El balcón de la casa I

Jericó, Antioquia. 24.03.2019.

Revisitado: 24.03.2021

I. 

La primera casa en la que viví estaba a la entrada de Campamento, Antioquia. La recuerdo pequeña, con el piso en grabados y de colores, con una entrada normal y cortinas feas, no sé quién las mandó a hacer, si mi papá o mi mamá, pero eran exageradas: en tonos verdes y con unas figuras alargadas. 

Al lado de la puerta, a mano derecha, estaba la primera habitación; y a mano izquierda, la sala, en la que yo guardaba mi triciclo, una sillita de mimbre y en la que siempre se veían regados por el piso juguetes y partes de muñecas. Allí estaban también el televisor y algunas plantas de mi madre. Al lado, estaba mi habitación, y frente a mi habitación, la de mi hermana. Pero no me interesaban mucho esos lugares de la casa, porque mi favorito estaba más atrás, al otro lado, justo junto a la cocina, allí, en el balcón trasero, sucedía toda la magia que le faltaba al resto de la casa. 
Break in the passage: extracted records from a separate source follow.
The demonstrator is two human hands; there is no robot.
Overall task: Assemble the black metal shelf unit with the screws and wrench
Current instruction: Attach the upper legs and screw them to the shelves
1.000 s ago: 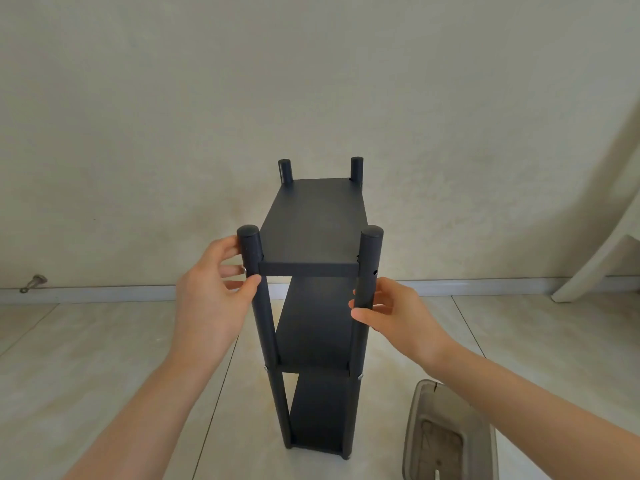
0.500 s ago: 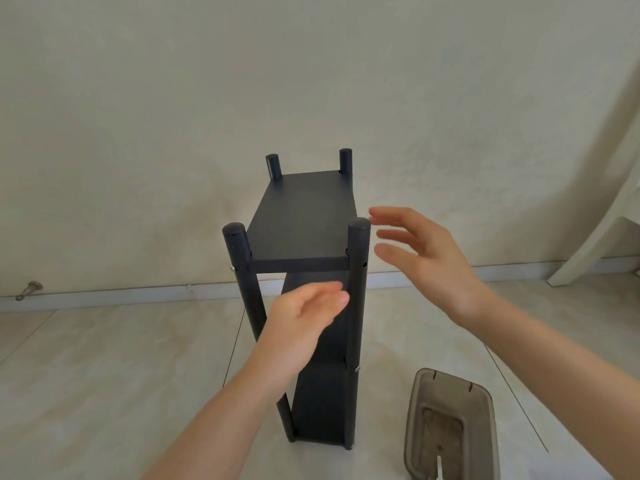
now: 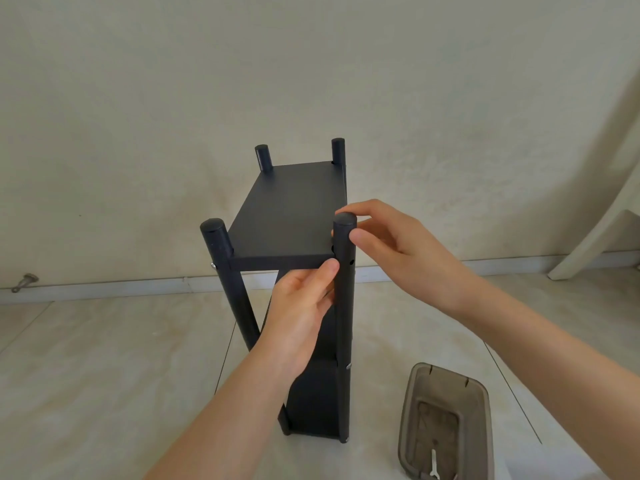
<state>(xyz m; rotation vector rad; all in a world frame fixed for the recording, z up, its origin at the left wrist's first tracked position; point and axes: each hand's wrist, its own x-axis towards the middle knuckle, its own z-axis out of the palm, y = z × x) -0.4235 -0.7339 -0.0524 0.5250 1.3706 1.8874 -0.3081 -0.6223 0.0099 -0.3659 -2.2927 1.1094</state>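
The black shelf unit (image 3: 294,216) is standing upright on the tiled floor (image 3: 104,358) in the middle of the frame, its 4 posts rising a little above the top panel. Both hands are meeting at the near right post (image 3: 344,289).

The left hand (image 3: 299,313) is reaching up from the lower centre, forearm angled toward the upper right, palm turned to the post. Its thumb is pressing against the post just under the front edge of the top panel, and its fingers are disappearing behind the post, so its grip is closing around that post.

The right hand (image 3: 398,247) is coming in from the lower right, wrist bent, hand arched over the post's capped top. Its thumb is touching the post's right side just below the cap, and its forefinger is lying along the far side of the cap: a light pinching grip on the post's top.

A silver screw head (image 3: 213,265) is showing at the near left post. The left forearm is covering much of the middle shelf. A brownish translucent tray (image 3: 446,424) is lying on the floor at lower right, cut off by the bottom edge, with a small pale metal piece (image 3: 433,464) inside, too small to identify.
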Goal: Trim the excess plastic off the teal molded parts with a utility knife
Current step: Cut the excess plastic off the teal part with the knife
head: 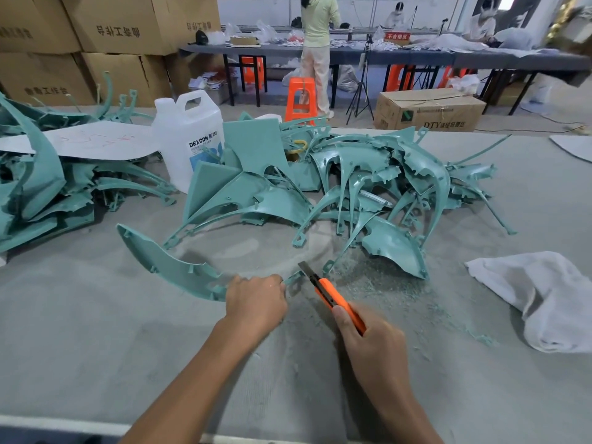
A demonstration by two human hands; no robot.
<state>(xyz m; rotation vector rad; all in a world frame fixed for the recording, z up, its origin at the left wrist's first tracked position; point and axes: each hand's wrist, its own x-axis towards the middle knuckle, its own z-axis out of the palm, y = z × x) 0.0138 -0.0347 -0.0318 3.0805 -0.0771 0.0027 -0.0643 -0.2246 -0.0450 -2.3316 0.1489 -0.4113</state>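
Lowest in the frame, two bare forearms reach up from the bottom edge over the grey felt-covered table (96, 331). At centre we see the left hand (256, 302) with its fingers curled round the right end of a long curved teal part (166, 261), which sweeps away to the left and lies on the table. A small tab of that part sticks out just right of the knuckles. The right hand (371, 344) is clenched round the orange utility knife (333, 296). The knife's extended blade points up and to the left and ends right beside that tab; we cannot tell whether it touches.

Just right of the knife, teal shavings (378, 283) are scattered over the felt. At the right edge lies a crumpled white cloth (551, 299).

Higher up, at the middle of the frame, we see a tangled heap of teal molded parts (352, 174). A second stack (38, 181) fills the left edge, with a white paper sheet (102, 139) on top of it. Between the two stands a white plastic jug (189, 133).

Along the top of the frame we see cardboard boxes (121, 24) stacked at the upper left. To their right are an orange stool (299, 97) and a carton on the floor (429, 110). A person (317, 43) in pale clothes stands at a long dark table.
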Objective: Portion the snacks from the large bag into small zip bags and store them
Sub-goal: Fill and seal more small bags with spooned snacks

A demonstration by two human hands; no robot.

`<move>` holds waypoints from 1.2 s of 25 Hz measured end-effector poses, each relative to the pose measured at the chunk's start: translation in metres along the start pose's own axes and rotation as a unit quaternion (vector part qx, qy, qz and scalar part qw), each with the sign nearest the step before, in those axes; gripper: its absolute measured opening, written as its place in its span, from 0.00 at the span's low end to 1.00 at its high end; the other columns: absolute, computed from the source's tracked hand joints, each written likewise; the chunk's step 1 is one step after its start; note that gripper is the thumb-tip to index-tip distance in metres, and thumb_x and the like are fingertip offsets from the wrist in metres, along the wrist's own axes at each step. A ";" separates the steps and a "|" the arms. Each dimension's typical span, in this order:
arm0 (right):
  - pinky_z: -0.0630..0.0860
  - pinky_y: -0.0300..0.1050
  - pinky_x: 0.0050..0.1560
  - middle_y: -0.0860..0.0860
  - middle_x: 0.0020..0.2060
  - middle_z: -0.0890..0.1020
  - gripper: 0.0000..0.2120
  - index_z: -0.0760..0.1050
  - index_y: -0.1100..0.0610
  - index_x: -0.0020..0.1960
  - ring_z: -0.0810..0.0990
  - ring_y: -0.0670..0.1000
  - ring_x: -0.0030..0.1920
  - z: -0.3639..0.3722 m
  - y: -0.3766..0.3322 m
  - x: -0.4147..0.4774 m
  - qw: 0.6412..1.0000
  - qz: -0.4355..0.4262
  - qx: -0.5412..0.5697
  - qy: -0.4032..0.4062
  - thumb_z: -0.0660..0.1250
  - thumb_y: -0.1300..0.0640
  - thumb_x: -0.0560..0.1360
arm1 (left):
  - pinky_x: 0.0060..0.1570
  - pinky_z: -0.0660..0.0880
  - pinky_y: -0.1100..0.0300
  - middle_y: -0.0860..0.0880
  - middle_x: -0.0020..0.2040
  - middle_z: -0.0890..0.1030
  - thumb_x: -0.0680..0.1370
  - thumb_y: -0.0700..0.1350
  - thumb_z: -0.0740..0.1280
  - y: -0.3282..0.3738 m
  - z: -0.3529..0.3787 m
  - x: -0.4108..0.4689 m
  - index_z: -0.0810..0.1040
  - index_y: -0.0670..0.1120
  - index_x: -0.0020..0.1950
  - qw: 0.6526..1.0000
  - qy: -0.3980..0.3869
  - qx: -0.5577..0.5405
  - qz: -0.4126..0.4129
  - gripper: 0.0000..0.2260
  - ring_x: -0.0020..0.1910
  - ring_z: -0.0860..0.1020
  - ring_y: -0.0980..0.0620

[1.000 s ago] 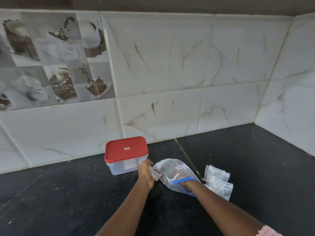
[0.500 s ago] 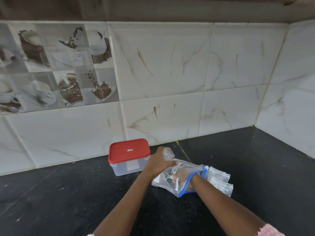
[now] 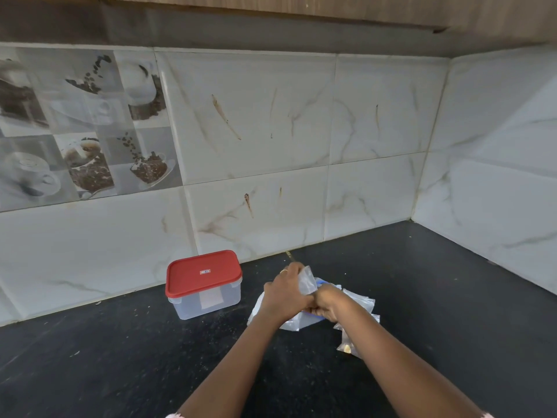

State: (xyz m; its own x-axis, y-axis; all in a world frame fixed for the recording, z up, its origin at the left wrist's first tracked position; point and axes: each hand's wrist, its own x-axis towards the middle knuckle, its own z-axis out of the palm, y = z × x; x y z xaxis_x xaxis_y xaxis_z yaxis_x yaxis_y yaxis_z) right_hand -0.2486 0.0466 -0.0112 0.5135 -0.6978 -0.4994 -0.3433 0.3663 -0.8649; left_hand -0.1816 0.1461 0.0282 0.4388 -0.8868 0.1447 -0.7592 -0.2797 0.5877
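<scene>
Down near the middle of the black surface (image 3: 120,357), both hands meet over a heap of clear plastic. The left hand (image 3: 286,297) grasps a small zip bag (image 3: 308,282), fingers curled round it so that it stands up above the knuckles; a ring (image 3: 283,271) shows on one finger. The right hand (image 3: 328,306) is just beside it, touching it, with the fingers clenched at the blue-edged mouth of the large bag (image 3: 262,312), pinching the rim there; whether anything else sits inside those fingers is hidden. The large bag lies flat and crumpled on the surface under both hands, and the snacks inside it cannot be made out.

Just to the right, partly behind the right wrist, lies a loose pile of more small bags (image 3: 363,303). One of them (image 3: 346,346), nearest the camera, has something golden-brown in its bottom corner.

Left of the hands, a little apart from them, stands a clear plastic box (image 3: 208,301) with a red lid (image 3: 203,273) pressed on. It sits close to the tiled wall (image 3: 256,131), which is pale marble with a few brown streaks. Far left, some tiles carry pictures of coffee cups and beans (image 3: 87,164). A wooden cupboard (image 3: 301,7) runs along the top
</scene>
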 end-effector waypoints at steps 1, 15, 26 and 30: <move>0.82 0.46 0.47 0.55 0.45 0.78 0.16 0.71 0.66 0.63 0.80 0.51 0.42 -0.003 -0.007 -0.011 0.999 -0.011 -0.005 0.031 0.61 0.66 0.76 | 0.60 0.65 0.50 0.53 0.61 0.74 0.71 0.53 0.69 0.002 0.001 0.001 0.65 0.51 0.64 1.000 0.015 0.004 0.000 0.24 0.60 0.74 0.50; 0.79 0.41 0.38 0.62 0.41 0.75 0.08 0.75 0.69 0.40 0.78 0.54 0.36 -0.074 -0.023 -0.069 0.988 -0.034 0.037 0.143 0.60 0.74 0.75 | 0.70 0.59 0.39 0.52 0.71 0.66 0.69 0.57 0.72 -0.009 0.015 0.009 0.60 0.56 0.69 0.995 -0.007 -0.033 -0.090 0.33 0.68 0.68 0.49; 0.78 0.41 0.53 0.56 0.51 0.82 0.13 0.80 0.60 0.55 0.83 0.52 0.47 -0.017 -0.038 -0.093 0.874 -0.297 -0.337 0.186 0.60 0.67 0.76 | 0.65 0.64 0.39 0.56 0.61 0.73 0.55 0.62 0.68 -0.016 0.028 0.011 0.58 0.61 0.62 0.985 -0.025 -0.122 -0.115 0.38 0.59 0.73 0.52; 0.78 0.43 0.47 0.57 0.49 0.82 0.14 0.79 0.58 0.56 0.80 0.52 0.43 -0.013 -0.035 -0.098 0.801 -0.342 -0.476 0.126 0.64 0.67 0.73 | 0.66 0.65 0.39 0.54 0.63 0.74 0.57 0.62 0.68 -0.019 0.027 0.015 0.58 0.59 0.65 0.985 -0.014 -0.123 -0.121 0.38 0.61 0.74 0.50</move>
State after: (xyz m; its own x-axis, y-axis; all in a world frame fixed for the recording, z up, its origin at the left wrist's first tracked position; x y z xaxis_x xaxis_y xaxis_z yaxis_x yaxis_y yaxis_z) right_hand -0.2974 0.0937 0.0684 0.7037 -0.6808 0.2031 -0.5548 -0.7052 -0.4414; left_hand -0.1736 0.1285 -0.0028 0.5758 -0.8164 -0.0429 -0.4930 -0.3886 0.7784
El balcón del patio estaba ubicado al otro lado de la puerta de entrada. Lo adornábamos con orquídeas sembradas en ollas viejas, en una época en la que no se echaba de menos lo vintage, sino que pasaría a ser otro tipo de obsesión y melancolía: los 80's. 

Los límites que le ponía al balcón, según mis recuerdos de infancia, se basaban en lo que este me permitía ver. Al sur, limitaba con el solar, lleno de naranjas y flores, entonces pensaba en poner una cuerda para bajar y subir sin tener que darle la vuelta a la manzana para llegar, sobre todo para evadir los espantos que había visto en el sótano de una vecina. A la derecha, limitaba con la montaña que queda al lado del Plan de las Flores, un barrio del pueblo del que se divisaba el Hospital y toda la geografía quebrada del norte de Antioquia. A la izquierda, el límite era más difuso: se veían las montañas y un hilito del río Nechí. Al norte estaba el cielo, que parecía infinito hacia el frente, donde había una montaña que me llamaba y a la que nunca fui. 

Mi papá solía llevarme a caminar por los campos, pero nunca insinuó ir a la montaña que estaba frente al balcón. De hecho, con la distancia temporal que tengo ahora ante esta narración, debo confesar que no sabría determinar qué tan cerca o lejos estaba de casa; la recuerdo especialmente porque sobre ella pasaban cosas que me hacían adorar el balcón y que marcaron mi miradera al cielo. 

Allí veía las puestas de luna y sol, las nubes y aquello que esperaba día a día: las estrellas. Recuerdo que el cielo en esa época era más azul y pululado -es posible que mi mente aproveche la distancia espacio temporal para ficcionar- Incluso, cuando había neblina, las estrellas se las arreglaban para brillar hasta que yo las viera, y cerraba mis ojos hasta que se pusieran chinos para ver sus destellos mas largos y anchos. Creía que había algún tipo de conexión entre ellas y yo, como si me buscaran, pensaba que si salían todas las noches, era porque teníamos un pacto tácito para vernos. Mi padre no sabía que yo jugaba con las estrellas, achinando mis ojos, entonces me preguntaba si me estaban doliendo o si la luz me estorbaba. 

Casi todo se lo decía a mi padre, pero ese detalle prefería guardarlo solo para mí, porque las estrellas y yo teníamos cierta complicidad que no sabía cómo llamar, es que apenas tenía cinco años. 

Una vez vi varias estrellas caer sobre la montaña y desde ese momento traté de organizar las coordenadas para ir a buscar el lugar con alguna de mis amigas: tenía que ver a dónde habían parado las estrellas, qué eran de ellas, por qué se habían caído. Tenía que intentarlo de día, para que mi mamá me dejara ir sola al solar y pensara que estaba allí jugando con Mónica o Jazmín, mis amigas. 

Creía que iba a encontrar una mole resplandeciente de un material parecido a las bombillas de la casa, o quizá muchos fragmentos de ella. De noche, en mi cama, rodeada de todos los muñecos y peluches de los que me rodeaba para que no me fueran a agarrar los espantos, planeaba la expedición para ver la estrella en Tierra. Lo más importante era correr muy rápido por la tarde, desde el solar hasta la montaña, antes de que mi mamá alcanzara a verme desde el balcón. 

Le conté a Mónica, mi amiga, que quería ir a la montaña. No le dije para qué, pero decidió acompañarme. Ese mismo día, bajamos al solar y calculamos la distancia de la zona en que se ubicaban los jardines de las casas: parecía tan lejos... nos daba mucho miedo emprender el viaje, pero lo queríamos intentar.